Yes, it would be painful at first, especially for those fools who have kept on using ancient software because 'they have no other choice'. Even if you give say, two, three years' advance warning or even five, some will just keep pushing change out further and further until finally the day when they'll get cut off looms, and then they start crying "we didn't have enough time! boo hoo, you can't do this, it would kill us!", and then MS would get cold feet and change their mind.

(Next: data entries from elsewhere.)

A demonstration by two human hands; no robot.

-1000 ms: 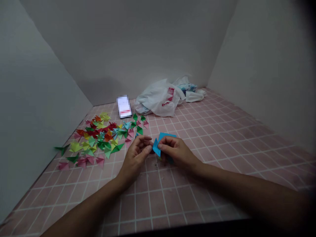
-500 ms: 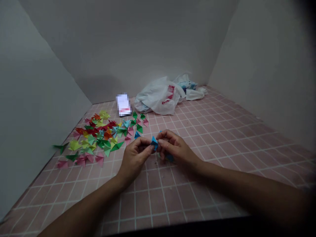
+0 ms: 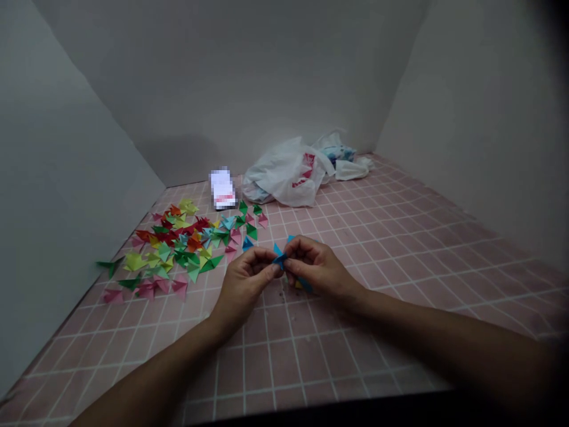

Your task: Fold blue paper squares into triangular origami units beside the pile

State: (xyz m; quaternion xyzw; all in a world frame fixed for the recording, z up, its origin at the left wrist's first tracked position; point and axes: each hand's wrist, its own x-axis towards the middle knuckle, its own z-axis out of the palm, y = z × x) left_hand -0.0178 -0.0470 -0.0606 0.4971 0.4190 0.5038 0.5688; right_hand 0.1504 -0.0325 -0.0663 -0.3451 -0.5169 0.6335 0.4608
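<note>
A small folded piece of blue paper (image 3: 279,256) is pinched between the fingertips of both hands, just above the pink tiled surface (image 3: 382,237). My left hand (image 3: 244,286) grips its left end. My right hand (image 3: 315,268) grips its right end and hides most of the paper; a bit of blue shows under the palm. To the left lies a spread of several folded paper triangles (image 3: 178,246) in green, red, yellow, pink and light blue. One loose blue triangle (image 3: 247,243) lies just beyond my left hand.
A white plastic bag (image 3: 284,175) with red print and more crumpled bags (image 3: 344,163) sit at the back by the wall. A small white pack (image 3: 223,190) stands beside the bag. Grey walls close in on the left, back and right.
The blue paper has been folded smaller: it stood out above my right hand, now only a tip shows between the fingertips. Both hands have closed together.
</note>
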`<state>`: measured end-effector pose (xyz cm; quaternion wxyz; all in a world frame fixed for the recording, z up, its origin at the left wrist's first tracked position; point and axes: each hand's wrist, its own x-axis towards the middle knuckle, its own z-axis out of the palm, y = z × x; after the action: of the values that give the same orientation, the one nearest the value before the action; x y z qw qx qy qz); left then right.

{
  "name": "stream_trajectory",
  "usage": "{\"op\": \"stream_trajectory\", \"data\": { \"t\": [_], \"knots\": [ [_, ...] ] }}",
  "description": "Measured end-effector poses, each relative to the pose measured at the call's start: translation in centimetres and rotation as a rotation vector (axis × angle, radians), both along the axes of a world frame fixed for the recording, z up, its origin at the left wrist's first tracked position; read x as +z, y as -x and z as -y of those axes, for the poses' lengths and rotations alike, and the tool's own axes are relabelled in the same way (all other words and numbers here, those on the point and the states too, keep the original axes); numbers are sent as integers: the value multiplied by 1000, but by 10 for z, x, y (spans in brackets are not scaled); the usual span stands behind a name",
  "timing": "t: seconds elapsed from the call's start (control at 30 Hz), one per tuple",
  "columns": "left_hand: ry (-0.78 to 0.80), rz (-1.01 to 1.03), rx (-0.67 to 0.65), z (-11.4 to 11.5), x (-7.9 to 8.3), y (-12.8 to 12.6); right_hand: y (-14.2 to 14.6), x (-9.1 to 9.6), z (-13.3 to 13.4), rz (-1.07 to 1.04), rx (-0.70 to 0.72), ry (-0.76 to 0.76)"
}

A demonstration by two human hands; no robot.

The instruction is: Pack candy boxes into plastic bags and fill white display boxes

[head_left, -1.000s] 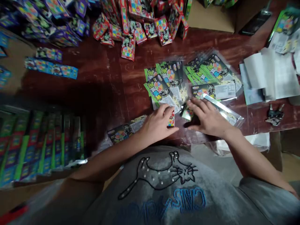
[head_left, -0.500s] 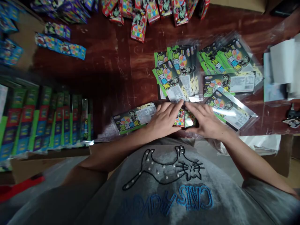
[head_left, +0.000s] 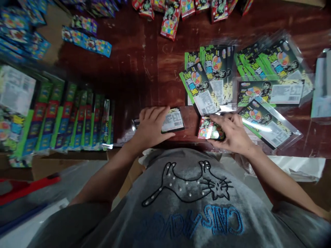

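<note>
With the clock centred on the view and twelve at the top, the red box (head_left: 205, 127) is seen at three o'clock on the tabletop (head_left: 144, 74), set against the green box (head_left: 217, 133). The green box is held in the grip of the right hand (head_left: 231, 132), closed down to its width, fingers along the far edge and thumb along the near one; its right end is covered by them.

The left hand (head_left: 152, 127) is placed just off centre toward nine, over a flat packet (head_left: 174, 120) whose middle is hidden. Its grip is left loose, thumb well apart from the fingers; whether the packet is touched cannot be told.

At one to two o'clock, black packets (head_left: 218, 65) are overlapped, so the lower ones are mostly concealed and cannot be counted. At nine, a row of packets (head_left: 69, 117) is lost in shadow along its top. The red boxes (head_left: 170, 20) at twelve are cropped by the upper edge, and a red object (head_left: 31, 189) at eight, cut off at the left, cannot be identified.
</note>
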<state>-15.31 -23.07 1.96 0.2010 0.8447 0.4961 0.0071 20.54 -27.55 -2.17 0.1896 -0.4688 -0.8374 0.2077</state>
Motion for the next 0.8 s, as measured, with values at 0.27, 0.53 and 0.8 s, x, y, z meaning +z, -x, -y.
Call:
{"op": "stream_trajectory", "data": {
  "t": [0.27,0.53,0.8],
  "knots": [
    [39,105,-33,25,-13,12,32,5,-6,109,-146,-95],
    [-9,181,-64,31,-17,16,52,8,5,47,-102,-76],
    [23,221,-164,27,-23,10,57,6,5,-64,153,28]
  ]
}}
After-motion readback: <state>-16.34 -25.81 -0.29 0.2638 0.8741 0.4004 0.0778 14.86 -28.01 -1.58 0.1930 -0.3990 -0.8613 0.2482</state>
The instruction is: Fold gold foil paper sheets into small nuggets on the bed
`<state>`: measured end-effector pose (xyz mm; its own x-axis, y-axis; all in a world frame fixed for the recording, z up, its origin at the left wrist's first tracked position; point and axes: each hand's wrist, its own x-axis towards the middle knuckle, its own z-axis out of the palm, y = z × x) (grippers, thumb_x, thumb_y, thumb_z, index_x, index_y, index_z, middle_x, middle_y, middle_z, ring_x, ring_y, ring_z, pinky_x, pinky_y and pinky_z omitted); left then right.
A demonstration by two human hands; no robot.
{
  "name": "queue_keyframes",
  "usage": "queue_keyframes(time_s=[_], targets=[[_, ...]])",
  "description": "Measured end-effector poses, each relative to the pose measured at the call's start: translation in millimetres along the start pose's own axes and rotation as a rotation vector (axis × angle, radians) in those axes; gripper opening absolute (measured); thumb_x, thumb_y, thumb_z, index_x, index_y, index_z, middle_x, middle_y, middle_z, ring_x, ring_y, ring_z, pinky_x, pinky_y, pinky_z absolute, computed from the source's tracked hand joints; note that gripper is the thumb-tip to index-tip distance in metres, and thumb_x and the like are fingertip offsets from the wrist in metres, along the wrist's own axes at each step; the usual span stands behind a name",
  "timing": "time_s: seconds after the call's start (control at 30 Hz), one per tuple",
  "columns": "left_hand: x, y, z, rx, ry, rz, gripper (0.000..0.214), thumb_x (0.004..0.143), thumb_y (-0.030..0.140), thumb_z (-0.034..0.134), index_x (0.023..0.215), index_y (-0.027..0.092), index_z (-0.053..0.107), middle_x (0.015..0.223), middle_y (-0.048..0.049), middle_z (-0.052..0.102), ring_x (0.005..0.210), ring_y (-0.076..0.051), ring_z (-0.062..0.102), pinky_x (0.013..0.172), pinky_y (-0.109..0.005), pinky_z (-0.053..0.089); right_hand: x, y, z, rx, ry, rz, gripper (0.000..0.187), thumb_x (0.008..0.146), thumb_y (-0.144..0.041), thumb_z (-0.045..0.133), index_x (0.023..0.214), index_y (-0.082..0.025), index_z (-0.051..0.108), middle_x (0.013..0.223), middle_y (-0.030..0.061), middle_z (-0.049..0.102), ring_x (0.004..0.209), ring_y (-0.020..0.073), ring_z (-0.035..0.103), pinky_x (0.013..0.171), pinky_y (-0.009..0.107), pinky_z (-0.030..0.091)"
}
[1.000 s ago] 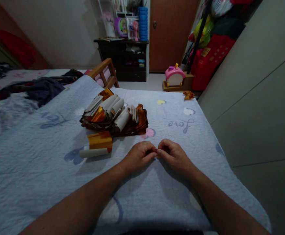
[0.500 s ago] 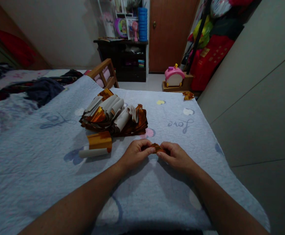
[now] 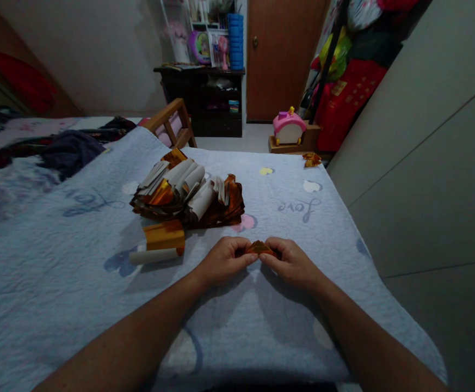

Well, it's OT but one main reason for backward compatibility is to protect people's investment in software. If you can't be sure that your software will still be running after your next upgrade, you'll be less likely to invest in software. It's not just about applications, it's also about libraries. Sometimes a library for a relatively common task can be pretty old (for example, some JPEG decoders are probably more than 10 years old).
Of course, it's quite different now. App stores are filled with free apps, and you can find tens of apps with basically the same function. That's probably also why Apple suddenly decided to make the cut with iOS 11 (before that, iOS actually has pretty good backward compatibility).
Virtualization is probably going to be the main approach for providing backward compatibility in the future (and it already is in a few places). Generally if you have to keep running some no-longer maintained legacy stuff, you probably don't need it to be fast.

 

[Grall]

While it's nice that a software investment will be 'protected', there's also limits we should go to but not beyond. Backwards compatibility can be an anchor creating drag on a platform, weighing it down with bad programming practices and old, outdated, wonky APIs/function libraries/DLLs people shouldn't be using. x86 CPUs are full of shit like this, old, bad, obsolete opcodes (like say, the entire x87 FPU), 16-bit compatibility mode and so on. If we could just cut all the old crud out of the design, make x86/x64 into a modern CPU with a modern, well-designed instruction set, that'd be great.

Not holding my breath for this to happen though.

 

[zed]

GPU-Z fails when randomization of images is enabled, this is obviously not an ancient program.

Ancient enuf to not support hi DPI

edit: grall intel tried getting away x86, that didnt go well
also ARM
I would myself like to see a restart as long as intel is not in charge i.e have it controlled by a group, as intel will have a lot of propriety stuff in there, because well its intel and thats what they do

 

[Grall]

edit: grall intel tried getting away x86, that didnt go well

Yeah, well, itanic was a genuinely badly thought-out concept right from the start, it's not like everything HAS to end up like that just because you've pushed the reset button on your architecture!